Consider the example below:

In Prim’s Algorithm, we will start with an arbitrary node (it doesn’t matter which one) and mark it. In each iteration we will mark a new vertex that is adjacent to the one that we have already marked. As a greedy algorithm, Prim’s algorithm will select the cheapest edge and mark the vertex. So we will simply choose the edge with weight 1. In the next iteration we have three options, edges with weight 2, 3 and 4. So, we will select the edge with weight 2 and mark the vertex. Now again we have three options, edges with weight 3, 4 and 5. But we can’t choose edge with weight 3 as it is creating a cycle.
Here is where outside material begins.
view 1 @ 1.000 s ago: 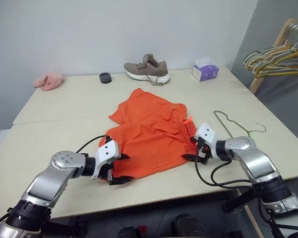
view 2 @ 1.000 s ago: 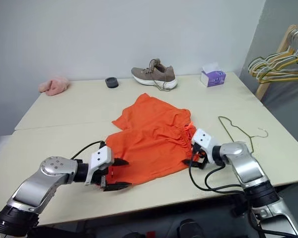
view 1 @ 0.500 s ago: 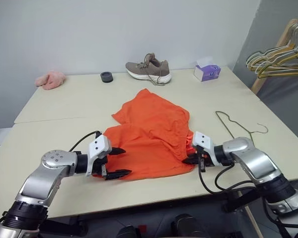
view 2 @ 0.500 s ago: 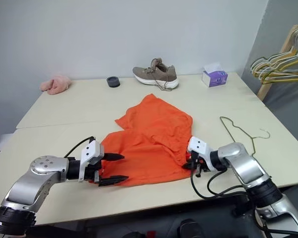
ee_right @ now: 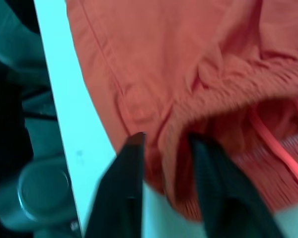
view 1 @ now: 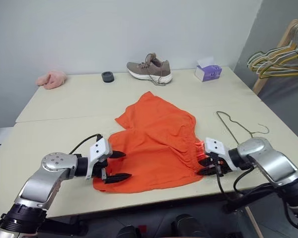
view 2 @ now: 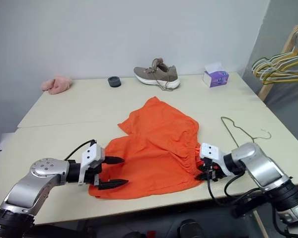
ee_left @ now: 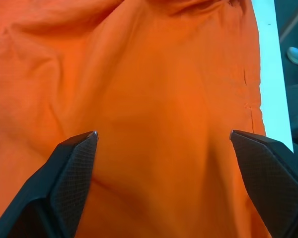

So we will select the edge with weight 4 and we end up with the minimum spanning tree of total cost 7 ( = 1 + 2 +4).

**Implementation:**

```
#include <iostream>
#include <vector>
#include <queue>
#include <functional>
#include <utility>
using namespace std;
const int MAX = 1e4 + 5;
typedef pair<long long, int> PII;
bool marked[MAX];
vector <PII> adj[MAX];
long long prim(int x)
{
priority_queue<PII, vector<PII>, greater<PII> > Q;
int y;
long long minimumCost = 0;
PII p;
Q.push(make_pair(0, x));
while(!Q.empty())
{
// Select the edge with minimum weight
p = Q.top();
Q.pop();
x = p.second;
// Checking for cycle
if(marked[x] == true)
continue;
minimumCost += p.first;
marked[x] = true;
for(int i = 0;i < adj[x].size();++i)
{
y = adj[x][i].second;
if(marked[y] == false)
Q.push(adj[x][i]);
}
}
return minimumCost;
}
int main()
{
int nodes, edges, x, y;
long long weight, minimumCost;
cin >> nodes >> edges;
for(int i = 0;i < edges;++i)
{
cin >> x >> y >> weight;
adj[x].push_back(make_pair(weight, y));
adj[y].push_back(make_pair(weight, x));
}
// Selecting 1 as the starting node
minimumCost = prim(1);
cout << minimumCost << endl;
return 0;
}
```

**Time Complexity:**

The time complexity of the Prim’s Algorithm is $$O((V + E)logV)$$ because each vertex is inserted in the priority queue only once and insertion in priority queue take logarithmic time.